Problem details:
Copy, in full, each line of the material that holds the word "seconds".

Information:
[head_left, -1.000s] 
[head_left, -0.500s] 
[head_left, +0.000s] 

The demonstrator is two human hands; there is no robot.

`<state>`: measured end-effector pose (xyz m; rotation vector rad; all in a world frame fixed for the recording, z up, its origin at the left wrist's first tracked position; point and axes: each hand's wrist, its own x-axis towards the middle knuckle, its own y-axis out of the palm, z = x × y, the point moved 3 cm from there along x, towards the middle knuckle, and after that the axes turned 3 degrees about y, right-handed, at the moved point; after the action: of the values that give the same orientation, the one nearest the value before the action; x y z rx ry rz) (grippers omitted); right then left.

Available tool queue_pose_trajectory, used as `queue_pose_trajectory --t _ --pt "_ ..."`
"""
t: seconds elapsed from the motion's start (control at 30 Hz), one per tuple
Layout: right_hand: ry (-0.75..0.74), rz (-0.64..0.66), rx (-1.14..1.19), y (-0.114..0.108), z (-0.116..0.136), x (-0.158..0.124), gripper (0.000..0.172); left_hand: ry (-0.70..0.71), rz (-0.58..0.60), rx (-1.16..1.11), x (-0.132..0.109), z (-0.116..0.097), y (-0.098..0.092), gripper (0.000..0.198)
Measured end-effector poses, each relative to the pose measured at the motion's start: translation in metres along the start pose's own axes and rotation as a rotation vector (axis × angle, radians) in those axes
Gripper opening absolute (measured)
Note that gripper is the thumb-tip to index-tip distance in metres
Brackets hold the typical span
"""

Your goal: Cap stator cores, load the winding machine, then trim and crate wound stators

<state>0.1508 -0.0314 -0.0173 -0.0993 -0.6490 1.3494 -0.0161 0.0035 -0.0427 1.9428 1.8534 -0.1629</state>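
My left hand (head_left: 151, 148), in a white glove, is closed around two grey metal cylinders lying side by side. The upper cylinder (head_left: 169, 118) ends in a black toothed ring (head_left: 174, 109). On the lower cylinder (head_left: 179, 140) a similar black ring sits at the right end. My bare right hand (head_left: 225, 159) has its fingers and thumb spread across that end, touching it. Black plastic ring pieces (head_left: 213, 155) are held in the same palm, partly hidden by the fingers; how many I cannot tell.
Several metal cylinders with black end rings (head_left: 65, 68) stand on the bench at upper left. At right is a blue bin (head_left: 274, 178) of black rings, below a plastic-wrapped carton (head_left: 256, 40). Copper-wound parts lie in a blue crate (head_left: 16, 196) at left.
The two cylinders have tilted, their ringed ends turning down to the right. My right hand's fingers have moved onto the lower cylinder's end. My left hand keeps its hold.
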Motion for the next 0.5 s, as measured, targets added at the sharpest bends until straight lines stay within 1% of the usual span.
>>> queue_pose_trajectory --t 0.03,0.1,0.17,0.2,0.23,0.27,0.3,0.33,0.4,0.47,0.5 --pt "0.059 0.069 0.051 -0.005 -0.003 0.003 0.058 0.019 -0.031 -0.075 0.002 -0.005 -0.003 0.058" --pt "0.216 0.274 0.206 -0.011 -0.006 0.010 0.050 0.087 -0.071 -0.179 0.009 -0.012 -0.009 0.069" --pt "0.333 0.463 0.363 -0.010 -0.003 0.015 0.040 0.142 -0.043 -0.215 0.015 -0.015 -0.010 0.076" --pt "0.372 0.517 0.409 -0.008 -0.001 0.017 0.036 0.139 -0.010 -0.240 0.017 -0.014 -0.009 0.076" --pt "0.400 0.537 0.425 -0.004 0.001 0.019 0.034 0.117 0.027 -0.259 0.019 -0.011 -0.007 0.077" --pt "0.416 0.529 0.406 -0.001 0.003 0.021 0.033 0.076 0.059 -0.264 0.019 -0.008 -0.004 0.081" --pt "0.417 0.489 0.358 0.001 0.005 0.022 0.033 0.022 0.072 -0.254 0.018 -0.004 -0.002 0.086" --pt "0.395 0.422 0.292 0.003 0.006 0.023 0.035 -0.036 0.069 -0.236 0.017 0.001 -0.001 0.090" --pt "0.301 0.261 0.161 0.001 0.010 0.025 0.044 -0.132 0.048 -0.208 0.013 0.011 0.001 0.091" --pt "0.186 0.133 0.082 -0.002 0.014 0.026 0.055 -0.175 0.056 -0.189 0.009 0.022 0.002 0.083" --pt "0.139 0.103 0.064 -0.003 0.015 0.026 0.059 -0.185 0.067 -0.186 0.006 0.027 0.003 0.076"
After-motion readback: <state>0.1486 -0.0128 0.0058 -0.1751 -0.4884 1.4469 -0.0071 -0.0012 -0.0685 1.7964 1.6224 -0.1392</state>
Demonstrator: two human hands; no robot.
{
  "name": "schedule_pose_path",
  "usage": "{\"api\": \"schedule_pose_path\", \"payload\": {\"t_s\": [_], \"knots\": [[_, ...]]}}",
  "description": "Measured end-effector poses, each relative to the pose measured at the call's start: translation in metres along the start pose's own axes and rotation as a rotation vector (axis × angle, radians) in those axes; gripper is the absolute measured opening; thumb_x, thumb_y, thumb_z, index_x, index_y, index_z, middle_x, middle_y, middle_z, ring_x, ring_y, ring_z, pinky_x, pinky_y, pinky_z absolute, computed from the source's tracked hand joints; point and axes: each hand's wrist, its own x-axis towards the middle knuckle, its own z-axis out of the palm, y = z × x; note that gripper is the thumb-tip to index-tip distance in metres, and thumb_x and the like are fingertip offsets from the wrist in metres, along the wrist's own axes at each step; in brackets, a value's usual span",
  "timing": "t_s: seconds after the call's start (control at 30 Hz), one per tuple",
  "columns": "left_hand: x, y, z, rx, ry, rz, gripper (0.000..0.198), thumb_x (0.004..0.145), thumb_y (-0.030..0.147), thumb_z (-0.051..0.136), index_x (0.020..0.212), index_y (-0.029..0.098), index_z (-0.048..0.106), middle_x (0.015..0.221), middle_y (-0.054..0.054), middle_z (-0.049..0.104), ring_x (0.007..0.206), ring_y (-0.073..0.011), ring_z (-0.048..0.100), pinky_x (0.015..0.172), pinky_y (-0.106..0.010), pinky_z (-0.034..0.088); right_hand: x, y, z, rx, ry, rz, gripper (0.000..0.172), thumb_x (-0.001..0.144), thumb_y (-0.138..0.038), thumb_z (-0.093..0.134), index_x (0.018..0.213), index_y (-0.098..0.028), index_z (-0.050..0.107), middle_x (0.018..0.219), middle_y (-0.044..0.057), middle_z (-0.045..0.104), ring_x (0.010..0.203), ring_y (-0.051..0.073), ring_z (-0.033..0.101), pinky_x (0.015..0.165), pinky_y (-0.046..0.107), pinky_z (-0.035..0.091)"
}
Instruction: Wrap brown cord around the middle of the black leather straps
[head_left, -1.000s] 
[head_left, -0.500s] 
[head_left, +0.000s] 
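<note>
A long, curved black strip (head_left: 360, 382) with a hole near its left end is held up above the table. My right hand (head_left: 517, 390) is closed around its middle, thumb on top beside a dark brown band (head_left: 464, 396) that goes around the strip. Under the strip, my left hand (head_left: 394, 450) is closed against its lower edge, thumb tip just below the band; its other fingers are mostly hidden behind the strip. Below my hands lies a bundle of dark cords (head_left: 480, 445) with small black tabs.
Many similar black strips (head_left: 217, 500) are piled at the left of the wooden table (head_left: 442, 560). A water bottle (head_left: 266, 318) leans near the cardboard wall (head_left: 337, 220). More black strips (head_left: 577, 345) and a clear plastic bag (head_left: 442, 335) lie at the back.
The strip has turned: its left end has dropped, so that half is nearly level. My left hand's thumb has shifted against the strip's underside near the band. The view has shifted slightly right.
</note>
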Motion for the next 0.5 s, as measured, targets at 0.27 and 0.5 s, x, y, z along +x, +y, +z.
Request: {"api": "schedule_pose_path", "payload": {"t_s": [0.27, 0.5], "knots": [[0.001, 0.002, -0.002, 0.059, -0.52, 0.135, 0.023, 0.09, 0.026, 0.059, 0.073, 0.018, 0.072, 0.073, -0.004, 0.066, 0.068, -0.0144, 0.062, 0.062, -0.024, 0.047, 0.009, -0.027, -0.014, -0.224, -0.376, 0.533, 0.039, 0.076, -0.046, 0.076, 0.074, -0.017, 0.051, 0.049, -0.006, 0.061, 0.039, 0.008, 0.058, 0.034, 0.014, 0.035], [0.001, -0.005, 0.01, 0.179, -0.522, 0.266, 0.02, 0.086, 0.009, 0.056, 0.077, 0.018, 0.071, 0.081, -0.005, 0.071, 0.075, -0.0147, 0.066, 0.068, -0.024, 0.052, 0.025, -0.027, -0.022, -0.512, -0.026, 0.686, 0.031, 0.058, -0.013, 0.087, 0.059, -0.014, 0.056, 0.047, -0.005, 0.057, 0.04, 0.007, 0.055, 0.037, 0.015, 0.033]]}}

Task solution:
t: seconds elapsed from the motion's start (control at 30 Hz), one per tuple
  "timing": "t_s: seconds after the call's start (control at 30 Hz), one per tuple",

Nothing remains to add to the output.